L’équipe des coordinateurs crée les duos lors de la séance de préparation. Elle part toujours du profil du jeune afin de trouver le mentor qui lui convienne le mieux, en choisissant celui dont la compétence et la personnalité semblent la plus adéquate. Les critères peuvent être son secteur d’activité ou son métier, ses capacités…. Mais, parfois, le choix se fera en fonction du besoin du jeune, de ce qu’il faut surtout travailler avec lui. Comme par exemple, la préparation à des entretiens d’embauche. « Pour celui qui ne sait pas quoi faire et n’a plus confiance en lui, nous allons plutôt rechercher un mentor doté de compétences qui ne sont pas nécessairement liées à son projet », commente la coordinatrice carolo. 

UN PROFESSIONNALISME CHALEUREUX

Avant que le duo ne soit choisi et ne démarre, raconte Julie Fonteyn, « nous faisons se rencontrer dans nos locaux, le jeune et le senior pour vérifier si le courant passe bien. Si c’est le cas et que les deux souhaitent travailler ensemble, nous signons la convention de mentorat qui permet de remettre le cadre et d’expliquer les rôles et responsabilités de chacun. Ils peuvent alors commencer. Les duos sont autonomes, ce sont eux qui vont décider quand et où ils se rencontreront et ce qu’ils feront lors de chaque séance ». Un cadre est néanmoins proposé. Idéalement, une rencontre hebdomadaire d’une à deux heures est utile car la régularité permet un meilleur fonctionnement. 

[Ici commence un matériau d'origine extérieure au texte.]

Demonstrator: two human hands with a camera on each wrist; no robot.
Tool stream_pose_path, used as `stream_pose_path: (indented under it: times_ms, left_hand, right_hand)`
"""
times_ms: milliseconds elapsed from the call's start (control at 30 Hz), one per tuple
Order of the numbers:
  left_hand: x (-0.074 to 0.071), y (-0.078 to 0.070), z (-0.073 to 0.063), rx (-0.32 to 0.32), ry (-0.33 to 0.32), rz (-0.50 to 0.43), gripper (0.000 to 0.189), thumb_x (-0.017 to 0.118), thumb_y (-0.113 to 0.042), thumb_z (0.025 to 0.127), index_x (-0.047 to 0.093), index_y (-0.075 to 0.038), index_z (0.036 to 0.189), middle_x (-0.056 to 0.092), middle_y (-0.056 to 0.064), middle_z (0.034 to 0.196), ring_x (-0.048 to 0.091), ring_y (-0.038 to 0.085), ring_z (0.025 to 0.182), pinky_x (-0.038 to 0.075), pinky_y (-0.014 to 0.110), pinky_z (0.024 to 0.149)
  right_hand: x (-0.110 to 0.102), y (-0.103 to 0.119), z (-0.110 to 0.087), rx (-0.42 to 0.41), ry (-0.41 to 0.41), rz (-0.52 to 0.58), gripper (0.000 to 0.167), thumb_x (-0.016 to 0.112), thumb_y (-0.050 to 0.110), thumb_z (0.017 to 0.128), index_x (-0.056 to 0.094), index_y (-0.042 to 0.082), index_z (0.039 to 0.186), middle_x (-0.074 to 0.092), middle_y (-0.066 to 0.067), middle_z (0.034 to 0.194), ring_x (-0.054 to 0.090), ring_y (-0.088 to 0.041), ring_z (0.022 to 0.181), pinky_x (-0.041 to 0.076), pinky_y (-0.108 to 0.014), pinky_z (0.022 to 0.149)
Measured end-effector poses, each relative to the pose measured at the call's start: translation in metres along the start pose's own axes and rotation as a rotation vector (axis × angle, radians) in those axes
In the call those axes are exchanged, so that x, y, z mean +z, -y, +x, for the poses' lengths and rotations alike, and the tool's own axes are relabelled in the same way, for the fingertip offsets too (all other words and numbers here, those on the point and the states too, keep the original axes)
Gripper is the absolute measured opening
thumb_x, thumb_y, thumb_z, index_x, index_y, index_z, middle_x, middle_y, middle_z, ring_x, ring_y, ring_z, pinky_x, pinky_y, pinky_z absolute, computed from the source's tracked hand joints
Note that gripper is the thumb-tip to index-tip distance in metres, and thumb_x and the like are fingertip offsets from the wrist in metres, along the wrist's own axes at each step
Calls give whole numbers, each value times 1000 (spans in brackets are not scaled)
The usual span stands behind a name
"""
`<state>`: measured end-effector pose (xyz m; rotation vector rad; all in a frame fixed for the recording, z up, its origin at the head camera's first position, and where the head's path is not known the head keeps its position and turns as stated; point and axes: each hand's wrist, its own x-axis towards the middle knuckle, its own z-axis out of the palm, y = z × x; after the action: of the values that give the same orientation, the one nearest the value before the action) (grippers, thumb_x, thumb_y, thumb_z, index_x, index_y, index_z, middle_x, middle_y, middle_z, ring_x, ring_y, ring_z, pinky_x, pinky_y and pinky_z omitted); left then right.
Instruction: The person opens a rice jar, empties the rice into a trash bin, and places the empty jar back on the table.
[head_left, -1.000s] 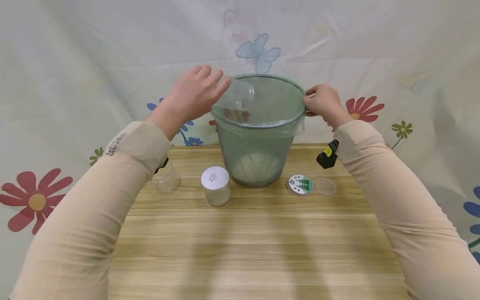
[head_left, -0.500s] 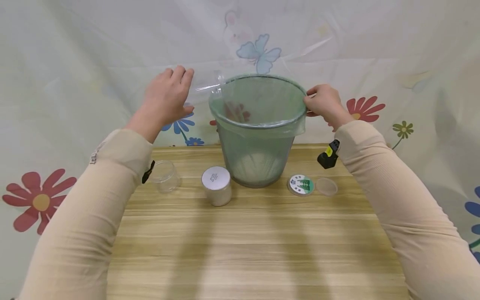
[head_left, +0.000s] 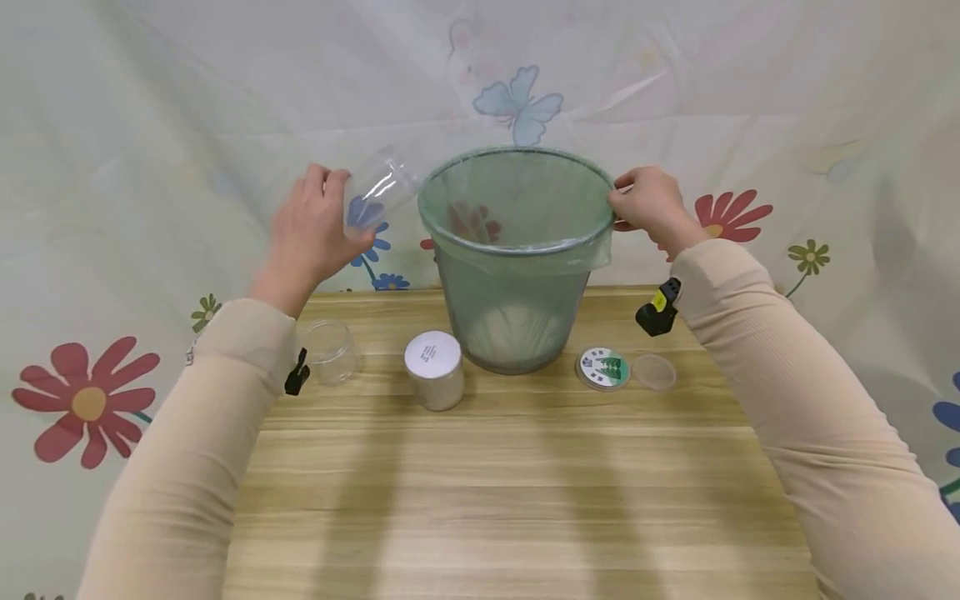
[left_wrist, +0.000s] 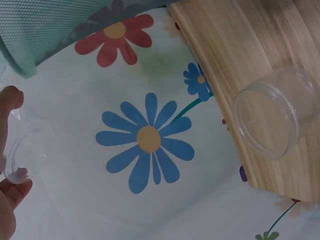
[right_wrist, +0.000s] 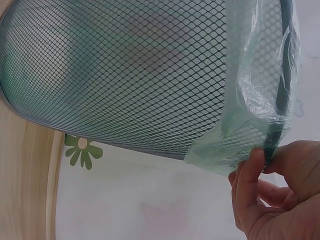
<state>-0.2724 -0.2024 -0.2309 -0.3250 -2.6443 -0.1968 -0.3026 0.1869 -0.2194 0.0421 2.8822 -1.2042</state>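
Note:
In the head view, my left hand [head_left: 307, 229] grips a clear plastic jar [head_left: 382, 187], tilted in the air just left of the bin. The left wrist view catches only part of that hand [left_wrist: 10, 125], thumb and finger about the jar [left_wrist: 32, 145]. A dark mesh bin [head_left: 517, 321] stands at the back of the table, lined with a thin green plastic bag [head_left: 517, 260] folded over its rim. My right hand [head_left: 648, 204] pinches the bagged rim at the right side. Close up in the right wrist view, its fingertips press the bag's edge [right_wrist: 215, 155] against the rim.
An uncapped clear jar [head_left: 330, 354] stands on the wooden table [head_left: 487, 483] at left. A jar with a white printed top [head_left: 433, 357] is in front of the bin. To its right lie a green-and-white lid [head_left: 602, 368] and a clear disc [head_left: 654, 372]. A flowered sheet [head_left: 225, 100] hangs behind.
My left hand has drawn the clear jar out from over the bin's mouth, leftward and somewhat lower, changing its tilt. The right hand has stayed at the rim.

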Motion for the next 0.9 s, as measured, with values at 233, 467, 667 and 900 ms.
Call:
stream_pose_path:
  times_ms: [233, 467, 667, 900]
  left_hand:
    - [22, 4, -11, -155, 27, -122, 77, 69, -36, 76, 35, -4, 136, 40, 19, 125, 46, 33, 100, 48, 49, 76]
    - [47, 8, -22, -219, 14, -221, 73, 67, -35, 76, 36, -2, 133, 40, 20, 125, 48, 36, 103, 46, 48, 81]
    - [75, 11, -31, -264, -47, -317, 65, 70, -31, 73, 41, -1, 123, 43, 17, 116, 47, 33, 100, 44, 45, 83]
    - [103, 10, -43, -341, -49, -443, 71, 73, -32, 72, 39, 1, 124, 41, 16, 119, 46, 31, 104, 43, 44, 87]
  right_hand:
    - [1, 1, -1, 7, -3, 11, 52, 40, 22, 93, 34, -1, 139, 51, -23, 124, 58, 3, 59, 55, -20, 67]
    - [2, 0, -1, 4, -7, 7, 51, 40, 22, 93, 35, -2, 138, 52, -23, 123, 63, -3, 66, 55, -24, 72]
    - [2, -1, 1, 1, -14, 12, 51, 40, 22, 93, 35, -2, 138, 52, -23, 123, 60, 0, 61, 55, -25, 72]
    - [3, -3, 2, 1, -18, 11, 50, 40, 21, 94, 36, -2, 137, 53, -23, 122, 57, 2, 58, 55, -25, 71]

Chaque duo a un coordinateur ou une coordinatrice qui lui est attitré. Elle est la personne de référence pour toute question pendant les six mois durant lesquels ils se verront. « L’encadrement, pour nous, c’est l’idée d’un professionnalisme chaleureux. C’est une de nos valeurs. Nous avons la volonté de faire bien les choses, notamment par la formation des mentors, le cadre, la structure et la coordination pendant la durée du duo. Ce professionnalisme se retrouve dans la façon dont nous travaillons en équipe, mais de manière chaleureuse, accueillante et bienveillante du début jusqu’à la fin. »

UNE PRÉSENCE LOCALE 

Par sa présence locale, DUO for a JOB grandit et se développe en étant au plus près de ceux et celles qu’elle vise. « Dans la recherche d’emploi et dans tout le tissu associatif public et des structures qui sont autour, observe Julie Fonteyn, il est certain nous avons intérêt à mettre le jeune en contact avec les structures locales plutôt que de l’envoyer par exemple à Bruxelles, où c’est Actiris qui est compétent. Alors que, pour lui, c’est le Forem et que les ASBL présentes à Bruxelles ne sont pas les mêmes que celles de Charleroi. Notre antenne travaille en étroite collaboration avec celles des autres villes. »

La responsable spécifie que l’objectif n’est pas nécessairement la mise à l’emploi à court terme. Un jeune peut arriver avec un projet professionnel déjà très précis, et donc assez proche de sa réalisation. Dans ce cas, le tâche du duo va consister à chercher des offres d’emploi, à travailler à la rédaction du CV et de la lettre de motivation, et à la préparation aux entretiens d’embauche. Mais, parmi les jeunes qui se présentent, certains n’ont pas fait d’études et sont donc sans diplôme, n’ont pas suivi de formations et ne possèdent pas d’expérience professionnelle. Et, généralement, ne savent pas très bien ce qu’ils ont envie de faire. Dans ces situations, si, à terme, le but de DUO for a JOB est bien de lui trouver un travail, il sera préalablement nécessaire de l’aider à avoir une idée plus précise de ce qu’il veut faire.